▶ **Problem requirements**
Copy out the listing that follows exactly, dropping every picture.
════════════════
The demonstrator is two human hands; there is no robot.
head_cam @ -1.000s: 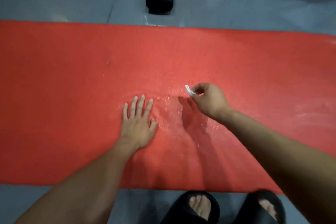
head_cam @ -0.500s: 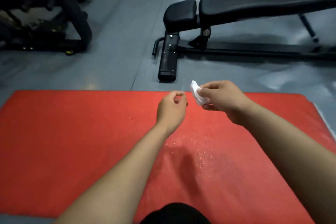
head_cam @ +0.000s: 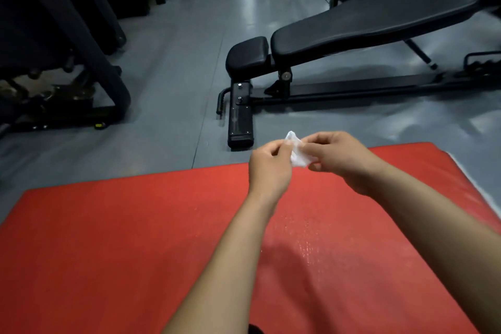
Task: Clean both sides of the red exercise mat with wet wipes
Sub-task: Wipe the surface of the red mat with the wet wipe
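Red exercise mat (head_cam: 135, 238) lies flat, wet sheen mid-surface. Left hand (head_cam: 269, 168) is off the mat now, pinching the wet wipe (head_cam: 296, 153) that right hand (head_cam: 339, 160) also grips, both raised (refolding, likely). Wiping paused; underside still to do.

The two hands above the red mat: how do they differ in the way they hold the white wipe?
The right hand covers much of the wet wipe with its curled fingers, while the left hand only pinches the wipe's left edge at its fingertips. The right hand comes in from the right with its back facing the camera; the left hand reaches up from below. Both hands are raised above the red mat, and both grip the same wipe.
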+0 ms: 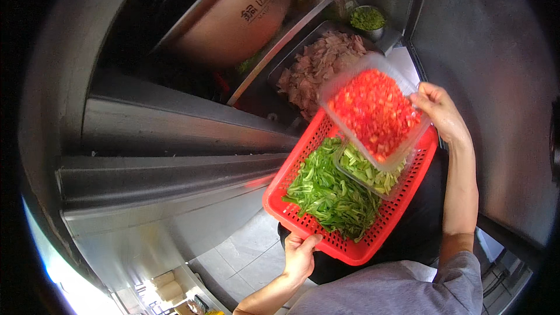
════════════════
▶ **Solved exercise**
The demonstrator is two human hands; there is no robot.
head_cam @ -1.000s: 
head_cam @ -0.500s: 
head_cam @ +0.000s: 
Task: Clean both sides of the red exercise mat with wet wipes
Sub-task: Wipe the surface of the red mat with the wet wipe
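Red exercise mat (head_cam: 135, 238) lies flat, wet sheen mid-surface. Left hand (head_cam: 269, 168) is off the mat now, pinching the wet wipe (head_cam: 296, 153) that right hand (head_cam: 339, 160) also grips, both raised (refolding, likely). Wiping paused; underside still to do.

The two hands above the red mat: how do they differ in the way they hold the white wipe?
The right hand covers much of the wet wipe with its curled fingers, while the left hand only pinches the wipe's left edge at its fingertips. The right hand comes in from the right with its back facing the camera; the left hand reaches up from below. Both hands are raised above the red mat, and both grip the same wipe.
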+0 ms: 

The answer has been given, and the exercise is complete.